Here are the first four facts:
1. You may be feeling shocked, scared and alone. It’s OK, so did we. It will pass. What you may be feeling now is transient. Your life has changed for the better, you just don’t know it yet.
2. Your baby may be more like you than different.
3. There is no “one size fits all” with Down syndrome. Your baby will be unique, beautiful and very much their own person, just like you.
4. Your doctor may present a negative view about Down syndrome and paint a bleak picture. I promise you that life with a child with Down syndrome is not bleak. Far from it. It’s bright. Very, very bright.
My daughter, Jessica was diagnosed at four weeks, due to a variety of reasons. When we received the label, I totally freaked out. The only things I had been told about Down syndrome, were all negative. I thought my world had collapsed. I thought having a child with Down syndrome was going to be excruciatingly difficult and a burden. Post-natal depression immediately consumed me.
But you know what? We're now ten years down the track, and I must say it hasn't always been easy, but it's been an awesome ride. My daughter has talents and spunk. She is loving and kind. She is reading and writing, doing math and participating in regular school. Jessica is in the school choir and will be in the school musical at the end of the year. She's achieving in some subjects at and above her age group.
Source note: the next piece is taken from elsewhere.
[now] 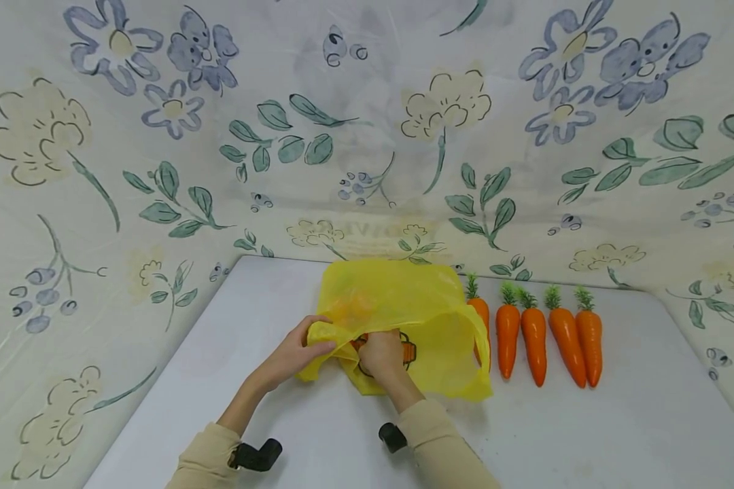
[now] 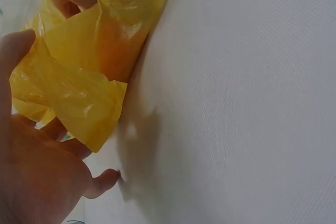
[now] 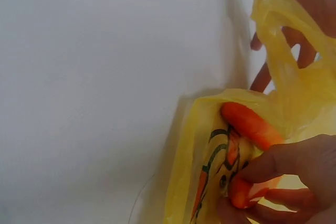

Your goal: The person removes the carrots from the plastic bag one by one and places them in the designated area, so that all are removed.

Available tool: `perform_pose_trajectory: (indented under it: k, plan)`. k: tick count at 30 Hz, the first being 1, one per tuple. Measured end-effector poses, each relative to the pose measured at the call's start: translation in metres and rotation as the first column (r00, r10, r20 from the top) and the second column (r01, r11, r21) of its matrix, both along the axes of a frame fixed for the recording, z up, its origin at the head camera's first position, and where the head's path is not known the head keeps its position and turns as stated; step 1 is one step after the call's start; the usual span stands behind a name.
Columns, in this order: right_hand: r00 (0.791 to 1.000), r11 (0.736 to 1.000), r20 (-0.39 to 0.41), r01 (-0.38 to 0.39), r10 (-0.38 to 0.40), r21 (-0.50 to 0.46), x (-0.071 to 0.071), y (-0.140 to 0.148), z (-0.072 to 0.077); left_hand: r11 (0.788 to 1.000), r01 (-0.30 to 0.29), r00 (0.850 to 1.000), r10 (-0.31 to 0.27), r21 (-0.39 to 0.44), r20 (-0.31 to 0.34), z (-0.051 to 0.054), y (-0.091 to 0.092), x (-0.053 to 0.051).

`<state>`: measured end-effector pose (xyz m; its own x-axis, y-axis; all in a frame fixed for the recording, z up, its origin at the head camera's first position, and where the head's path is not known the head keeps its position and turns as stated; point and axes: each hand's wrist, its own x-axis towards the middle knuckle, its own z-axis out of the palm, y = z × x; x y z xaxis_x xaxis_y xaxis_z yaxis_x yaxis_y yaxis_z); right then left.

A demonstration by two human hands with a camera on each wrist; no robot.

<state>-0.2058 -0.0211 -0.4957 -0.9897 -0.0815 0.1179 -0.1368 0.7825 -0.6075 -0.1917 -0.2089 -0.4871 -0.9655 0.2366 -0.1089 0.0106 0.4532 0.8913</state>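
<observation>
A yellow plastic bag point(image 1: 397, 285) with a printed picture lies on the white table, its mouth toward me. My left hand point(image 1: 296, 353) pinches the bag's left edge near a handle, thumb on one side and fingers on the other. Inside the mouth is my right hand point(image 1: 382, 354). In the right wrist view its thumb and fingers grip an orange carrot point(image 3: 242, 192) near the tip. Another carrot point(image 3: 254, 125) lies beside it in the bag. Orange also shows faintly through the plastic in the head view; how many carrots are inside cannot be seen.
To the right of the bag, several orange carrots with green tops, such as this carrot point(image 1: 534, 346), lie in a row on the white table point(image 1: 654, 407). The leftmost carrot point(image 1: 478, 309) is partly behind the bag's handle. A flowered curtain point(image 1: 367, 156) borders the table's far edge.
</observation>
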Motion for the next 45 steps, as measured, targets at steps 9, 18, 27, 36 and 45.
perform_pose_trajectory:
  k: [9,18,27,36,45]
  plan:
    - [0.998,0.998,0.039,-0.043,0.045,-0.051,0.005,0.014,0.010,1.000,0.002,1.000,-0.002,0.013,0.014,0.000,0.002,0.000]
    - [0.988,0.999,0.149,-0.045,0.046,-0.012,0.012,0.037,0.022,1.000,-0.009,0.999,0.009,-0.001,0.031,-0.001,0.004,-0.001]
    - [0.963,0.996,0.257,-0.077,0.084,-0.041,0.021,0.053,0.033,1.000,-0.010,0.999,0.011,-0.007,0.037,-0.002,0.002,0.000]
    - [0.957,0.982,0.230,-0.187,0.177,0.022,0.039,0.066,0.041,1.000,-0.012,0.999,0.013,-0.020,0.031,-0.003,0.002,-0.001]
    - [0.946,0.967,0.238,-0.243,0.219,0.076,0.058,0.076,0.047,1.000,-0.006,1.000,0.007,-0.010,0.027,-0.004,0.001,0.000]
Having a child with Down syndrome has definitely not been a negative experience. In fact, it's been pretty good actually.
When my daughter's out and about, I miss her. I just couldn't imagine my life without her being in it. There are no regrets or 'I wish' concerning her. The only 'I wish' I have extends back to the lack of positivity about the syndrome. I wish that there had been encouraging information and blogs back in 2007. I wish the obstetrician had said, 'Congratulations', not 'I'm sorry'. Everything I read after Jessica's diagnosis was negative, negative, negative. What the doctors told me was negative, negative, negative. Blogs like this one, shine a light into the dark world of prejudice towards people who have an intellectual disability.